Pquest and CF4
mwiemer at stanford.edu
Thu Sep 29 13:53:58 PDT 2005
Over the last couple of weeks GaAs users - mostly Harris group people who
are by far the group with the most people using the tool - have discussed
the question of opening the tool for CF4 etching. The question was
basically, "Should CF4 etching of SiO2 and other materials widely used in
the lab be allowed in the Pquest and if so, under what circumstances".
Nickolai Belov proposed a test to investigate the effects of CF4 on GaAs
etching to help answer this question. In the end, little support was voiced
for the tests proposed by Nickolai Belov (test CF4 effect on GaAs etching),
or for Flourine etching in the Pquest in general. I will try to summarize
the main points which came out in the discussion in this email.
Currently, O2 with small amounts of CF4 is used to clean the chamber as well
as etch some polymers (BCB for example). No one really had a problem with
this as it is a necessary cleaning procedure, nor with the BCB etch, being
so similar to the clean.
The issues, as well as I can summarize them here, follow below. While
reading, keep in mind that this is not a "etch anything" tool. It is the
only III-V etch tool in the lab and its integrity as a III-V etch tool must
be maintained. This can only be done with good policy (I fully recognize
that policy on this tool has not always been stellar). And any good policy
is simple, so here we go....
1.) CF4 polymerization
Instead of using an oxygen rich plasma like the CF4/O2 clean, the proposed
etching would involve little to *no* O2 and 100% CF4. With this kind of
etch, there is the concern that this etch will deposit/build up a
teflon-like polymer film in the chamber.
2.) F affects the GaAs (and, more dramatically, the AlGaAs) etch rate.

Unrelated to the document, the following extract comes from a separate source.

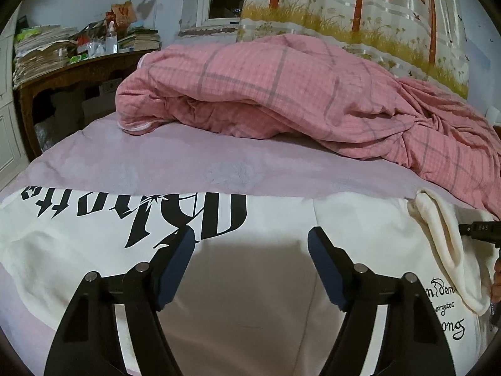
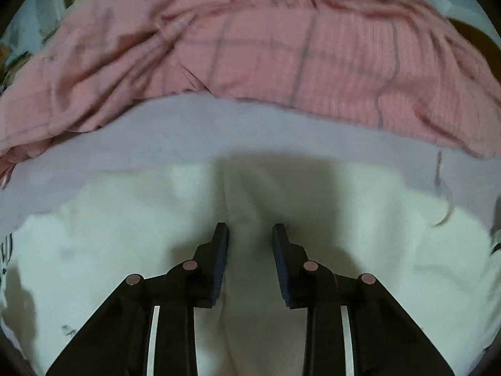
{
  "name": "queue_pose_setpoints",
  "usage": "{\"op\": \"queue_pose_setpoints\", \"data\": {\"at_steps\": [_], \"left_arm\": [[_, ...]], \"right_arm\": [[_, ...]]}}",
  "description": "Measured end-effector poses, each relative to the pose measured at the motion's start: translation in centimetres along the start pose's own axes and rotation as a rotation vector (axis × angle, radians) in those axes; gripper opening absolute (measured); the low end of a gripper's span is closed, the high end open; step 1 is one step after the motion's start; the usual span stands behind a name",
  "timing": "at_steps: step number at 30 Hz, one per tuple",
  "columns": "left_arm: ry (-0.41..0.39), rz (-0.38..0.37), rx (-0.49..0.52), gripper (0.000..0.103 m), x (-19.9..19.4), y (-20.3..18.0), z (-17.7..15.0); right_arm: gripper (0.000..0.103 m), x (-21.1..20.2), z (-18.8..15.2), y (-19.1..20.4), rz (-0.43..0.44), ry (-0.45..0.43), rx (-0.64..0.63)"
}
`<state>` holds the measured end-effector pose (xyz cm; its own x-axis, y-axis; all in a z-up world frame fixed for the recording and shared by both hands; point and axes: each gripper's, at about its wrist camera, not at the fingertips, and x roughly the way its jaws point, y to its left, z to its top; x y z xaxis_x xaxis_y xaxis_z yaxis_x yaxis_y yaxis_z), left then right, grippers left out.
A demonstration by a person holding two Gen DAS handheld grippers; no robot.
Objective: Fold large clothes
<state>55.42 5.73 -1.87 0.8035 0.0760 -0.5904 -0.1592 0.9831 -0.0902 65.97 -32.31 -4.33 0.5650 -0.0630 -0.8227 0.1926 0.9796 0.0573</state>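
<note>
A large cream-white garment [image 1: 250,282] with black lettering lies spread on the lilac bed sheet [image 1: 188,163]. My left gripper [image 1: 251,239] hovers just above its middle, wide open and empty. A folded cream cuff or sleeve end [image 1: 438,235] lies at the right. In the right wrist view the same white garment [image 2: 94,250] fills the lower half. My right gripper [image 2: 250,230] is partly open, its fingers either side of a raised fold of the cloth; the view is blurred. Its black body also shows in the left wrist view [image 1: 479,230].
A rumpled pink checked duvet [image 1: 281,100] covers the far half of the bed and also shows in the right wrist view [image 2: 250,47]. A cluttered wooden desk [image 1: 78,62] stands at the far left. A printed curtain [image 1: 360,9] hangs behind.
</note>
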Motion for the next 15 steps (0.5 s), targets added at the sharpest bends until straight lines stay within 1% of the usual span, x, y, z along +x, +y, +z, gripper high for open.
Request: {"op": "queue_pose_setpoints", "data": {"at_steps": [2,4,6,7,8,9,11,12,13,14,15], "left_arm": [[-0.004,-0.001,0.01,0.074,0.0,0.0,0.0],[-0.016,-0.002,0.03,0.074,-0.2,-0.3,0.0],[-0.03,-0.006,0.052,0.074,-0.6,-0.8,0.1],[-0.038,-0.002,0.067,0.074,-0.9,-1.2,0.2],[-0.055,0.01,0.092,0.074,-1.4,-1.7,0.3],[-0.085,0.021,0.124,0.074,-2.2,-2.5,0.3],[-0.134,0.008,0.177,0.074,-3.7,-3.8,0.5],[-0.146,-0.017,0.196,0.074,-4.5,-4.4,0.6],[-0.141,-0.052,0.206,0.074,-5.3,-4.8,0.9],[-0.131,-0.09,0.211,0.074,-6.0,-5.1,1.3],[-0.129,-0.12,0.223,0.074,-7.0,-5.4,1.8]], "right_arm": [[0.031,0.0,-0.1,-0.1,0.006,-0.011,-0.002],[0.031,-0.3,-0.1,0.0,-0.005,0.004,-0.019],[0.031,-1.6,-0.2,-0.2,0.009,0.01,0.008],[0.031,-3.1,-0.7,-0.1,0.044,0.001,0.022],[0.031,-5.0,-1.5,0.2,0.098,-0.018,0.026],[0.031,-7.1,-2.4,0.5,0.14,-0.045,0.024],[0.031,-11.3,-4.0,1.3,0.223,-0.109,0.016],[0.032,-13.7,-4.7,1.6,0.273,-0.14,0.023],[0.032,-15.9,-5.3,1.7,0.307,-0.164,0.031],[0.032,-17.6,-5.7,1.8,0.317,-0.186,0.036],[0.032,-20.1,-6.3,2.0,0.315,-0.227,0.027]]}}
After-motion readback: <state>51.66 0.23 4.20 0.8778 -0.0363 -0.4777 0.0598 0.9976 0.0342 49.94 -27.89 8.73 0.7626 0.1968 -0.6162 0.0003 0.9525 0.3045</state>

This this is well documented. There is no desire among the users to re-prove
this. Conditioning the chamber after a F etch can return the chamber to good
Cl2/BCl3 GaAs etching condition. The question is what kind of conditioning
and how long should the conditioning be. However, there was little desire to
put the effort into researching this. Just like tests which may address
problem 1 above, the test to address this problem is time consuming and may
ultimately be inconclusive. And any test only tests 1 particular condition -
other CF4 users in the future would surely want to alter the process a
little and then we can be faced with the same problems all over again - this
leads to the next problem....
3.) What about other people and the future?

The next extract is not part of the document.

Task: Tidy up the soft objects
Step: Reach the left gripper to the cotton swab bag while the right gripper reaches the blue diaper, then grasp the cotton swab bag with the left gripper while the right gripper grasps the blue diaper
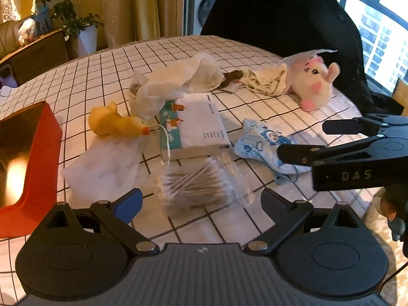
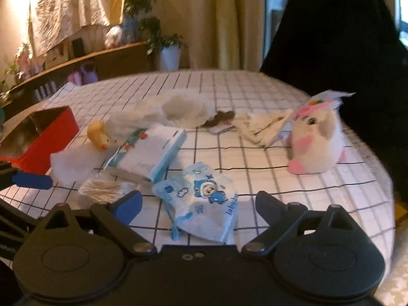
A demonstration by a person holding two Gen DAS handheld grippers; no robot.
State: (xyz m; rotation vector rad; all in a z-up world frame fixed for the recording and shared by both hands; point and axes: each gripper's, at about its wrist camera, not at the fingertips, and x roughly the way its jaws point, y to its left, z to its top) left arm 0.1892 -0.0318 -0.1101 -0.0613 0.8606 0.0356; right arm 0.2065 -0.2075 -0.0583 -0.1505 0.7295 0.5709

One of the biggest problems which came out during the discussion is that
etching of SiO2 opens the door to more SiO2 etching. 90% of the lab users
are Silicon people and if the word gets out that the Pquest can be used for
SiO2 etching, there would probably be significantly more interest in the
future. Considering there are at least 6 SiO2 etch tools in the fab, why do
we have to make the Pquest another one? People do not want to open this tool
to SiO2 (Fluorine) etching and then deal with these issues above continually
as the next and then the next person decides that Pquest is their best-bet
tool for their Fluorine etch. If we make an exception here, or there, we
will CONSTANTLY have to deal with issues of process compatibility. The tool
must be maintained as a III-V etch tool. Why do these questions never come
up with the P5000? Answer: because there is a strong policy on that tool
about what gases/materials can be run in each chamber.
We propose that CF4 etching is eliminated from the "list" of possible Pquest
etches. High O2-low CF4 flow etches will still be OK. And the week will stay
split: GaAs etching Wed-Sat, non-GaAs etching Sun-Tues. If you want to use
CF4 in the Pquest and are unhappy by this, perhaps the best way to
communicate is to get together (email is so difficult and time consuming).
Contact people: Rafael Aldaz (aldaz at stanford.edu) and Mike Wiemer
(mwiemer at stanford.edu). We are in contact with other GaAs users.